*** Opening Data provided ***
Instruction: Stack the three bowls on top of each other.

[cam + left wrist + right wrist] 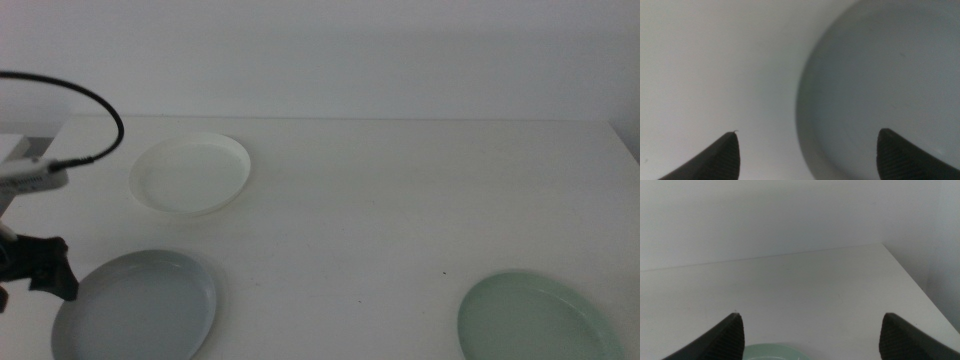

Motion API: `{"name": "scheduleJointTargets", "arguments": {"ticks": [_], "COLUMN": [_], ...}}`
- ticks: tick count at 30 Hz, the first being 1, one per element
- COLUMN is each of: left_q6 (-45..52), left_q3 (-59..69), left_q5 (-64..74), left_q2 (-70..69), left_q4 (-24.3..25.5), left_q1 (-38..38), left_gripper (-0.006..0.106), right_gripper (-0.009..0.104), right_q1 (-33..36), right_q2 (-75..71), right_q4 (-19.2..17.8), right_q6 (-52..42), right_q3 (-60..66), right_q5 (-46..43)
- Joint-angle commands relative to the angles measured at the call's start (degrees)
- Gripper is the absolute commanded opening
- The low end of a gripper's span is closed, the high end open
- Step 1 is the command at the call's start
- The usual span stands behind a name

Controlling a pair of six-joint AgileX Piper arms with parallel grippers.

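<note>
The left gripper (807, 152), fingers spread wide, straddles the grey-blue bowl's (135, 305) rim on the worktop (400, 200); a shallow bite could slip. The right gripper (810, 332) waits open.

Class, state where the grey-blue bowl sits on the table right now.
In the middle view the grey-blue bowl sits near-left, in front of the white bowl; the left gripper straddles its rim.

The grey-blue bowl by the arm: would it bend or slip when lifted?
The grey-blue bowl looks rigid and probably light, being thin and shallow. Its smooth rim may slip, so the left hand, open astride the rim, needs a firm pinch. Flat-bottomed, it should slide, not roll.
</note>
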Motion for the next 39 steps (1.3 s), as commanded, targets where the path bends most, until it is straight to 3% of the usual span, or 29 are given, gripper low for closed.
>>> {"name": "scheduleJointTargets", "arguments": {"ticks": [1,14,18,24,33,39], "left_q6": [0.5,3.4,1.3,0.8,-1.6,-4.4], "left_q3": [1.9,5.7,5.7,5.7,5.7,-1.0], "left_q5": [-5.0,-12.2,-13.3,-13.8,-12.0,0.5], "left_q2": [1.8,9.1,10.0,10.0,9.5,1.8], "left_q4": [-1.1,-1.5,0.1,1.0,0.7,-0.2], "left_q1": [0.1,-0.4,-2.0,-3.5,-3.5,-5.5], "left_gripper": [0.094,0.094,0.087,0.065,0.001,-0.002], "right_gripper": [0.092,0.092,0.092,0.092,0.092,0.092], "right_q1": [-0.4,-0.4,-0.4,-0.4,-0.4,-0.4], "right_q2": [-0.3,-0.3,-0.3,-0.3,-0.3,-0.3], "right_q4": [-0.6,-0.6,-0.6,-0.6,-0.6,-0.6], "right_q6": [-0.3,-0.3,-0.3,-0.3,-0.3,-0.3], "right_q3": [0.2,0.2,0.2,0.2,0.2,0.2], "right_q5": [-0.5,-0.5,-0.5,-0.5,-0.5,-0.5]}}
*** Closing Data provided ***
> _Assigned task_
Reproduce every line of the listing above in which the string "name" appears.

> _Answer to the problem_
Motion API: `{"name": "scheduleJointTargets", "arguments": {"ticks": [_], "COLUMN": [_], ...}}`
- The usual span stands behind a name
>>> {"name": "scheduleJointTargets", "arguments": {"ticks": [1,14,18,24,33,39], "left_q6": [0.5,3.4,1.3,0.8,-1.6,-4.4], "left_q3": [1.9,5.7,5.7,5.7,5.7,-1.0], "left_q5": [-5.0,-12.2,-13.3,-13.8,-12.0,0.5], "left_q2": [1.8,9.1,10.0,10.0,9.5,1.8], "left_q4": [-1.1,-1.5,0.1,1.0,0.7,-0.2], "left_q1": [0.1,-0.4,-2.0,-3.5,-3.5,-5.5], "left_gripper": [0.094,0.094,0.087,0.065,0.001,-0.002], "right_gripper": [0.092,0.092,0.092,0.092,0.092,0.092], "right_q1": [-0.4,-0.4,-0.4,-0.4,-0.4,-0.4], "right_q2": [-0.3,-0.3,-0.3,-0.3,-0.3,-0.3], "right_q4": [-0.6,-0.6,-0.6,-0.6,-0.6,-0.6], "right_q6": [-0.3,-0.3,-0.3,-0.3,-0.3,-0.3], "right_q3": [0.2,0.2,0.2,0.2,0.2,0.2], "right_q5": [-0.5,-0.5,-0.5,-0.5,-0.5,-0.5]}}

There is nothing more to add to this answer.